Bendigo Talent Manager Stephen Sharp said the premiership-winning Tigers could afford to develop Dow over time in a way that a poorer-placed Carlton outfit hasn’t had the luxury of doing with his sibling.

“The way Thomson moves the ball on really quickly suits the Richmond way of playing,” Sharp said. “That seems to be the way they like to move the ball, particularly around the contest.

“Unlike Paddy who went to Carlton when they were down the ladder (finishing 16th in 2017), I reckon Thomson will be given time to develop at the Tigers.”

Dow said having the opportunity to train and potentially play with Richmond on-ball superstars such as Dustin Martin and Trent Cotchin is “unreal”.

2019 AFL Under-18 All Australian full-back De Koning, meanwhile, will have access to defensive tutelage from the likes of Harry Taylor and Mark Blicavs at the Cats.


The Mornington (AFL South East) junior announced himself as a mobile 201cm defender this season, starring for Vic Country and winning NAB League Boys Team of the Year selection after averaging 10 disposals and three marks per game in 11 matches for the Stingrays.

However, De Koning can also play as a key forward or ruck – the primary positions of brother Tom, who went to the Blues with pick no.30 in the 2017 draft and has since played two AFL games.

“I started the year off fairly inconsistently but just working on my back-line craft, and then I really honed in on that during the Championships,” De Koning said.

“I thought I also worked on my forward and ruck craft and definitely made myself a more well-rounded player, which I can take through to (Geelong).

“I think there was a date of age when my dad (ex-Western Bulldogs 31-gamer Terry De Koning) played his first senior game and I think my brother played (in his debut match) when he was one day younger than my dad was.
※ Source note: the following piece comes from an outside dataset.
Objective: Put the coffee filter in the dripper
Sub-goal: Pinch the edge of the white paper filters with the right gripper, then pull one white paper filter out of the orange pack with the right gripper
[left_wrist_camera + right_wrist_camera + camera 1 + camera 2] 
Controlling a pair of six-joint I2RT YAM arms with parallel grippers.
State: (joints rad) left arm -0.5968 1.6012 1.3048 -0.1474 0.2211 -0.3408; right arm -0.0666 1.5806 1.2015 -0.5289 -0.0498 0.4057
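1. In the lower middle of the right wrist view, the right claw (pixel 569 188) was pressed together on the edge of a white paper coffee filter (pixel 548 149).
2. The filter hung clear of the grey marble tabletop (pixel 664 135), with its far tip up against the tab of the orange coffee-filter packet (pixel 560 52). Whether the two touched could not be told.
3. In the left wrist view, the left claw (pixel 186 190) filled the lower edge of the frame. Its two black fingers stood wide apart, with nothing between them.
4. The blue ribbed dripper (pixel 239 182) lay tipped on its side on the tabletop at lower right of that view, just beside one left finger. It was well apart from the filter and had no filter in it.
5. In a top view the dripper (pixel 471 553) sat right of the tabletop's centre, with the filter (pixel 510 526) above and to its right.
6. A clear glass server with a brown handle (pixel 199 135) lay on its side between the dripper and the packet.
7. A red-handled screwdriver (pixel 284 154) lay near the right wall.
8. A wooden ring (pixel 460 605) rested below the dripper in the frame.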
I’ll have to work out what day that is and see when I have to beat them, but there’s no rush at this point.”

Dandenong Talent Manager Darren Flanigan said that in time the Cats should benefit from De Koning’s versatility.

“Sam is very under-developed, physically… (but) he’s a beautiful kick of the footy and a really good intercept-mark,” Flanigan said.

“I think Geelong have picked him primarily as a key defender but also as a back-up ruck, because his ruck craft is quite solid. We threw him forward at times too, and he presents at the ball well because he has good speed and good hands.”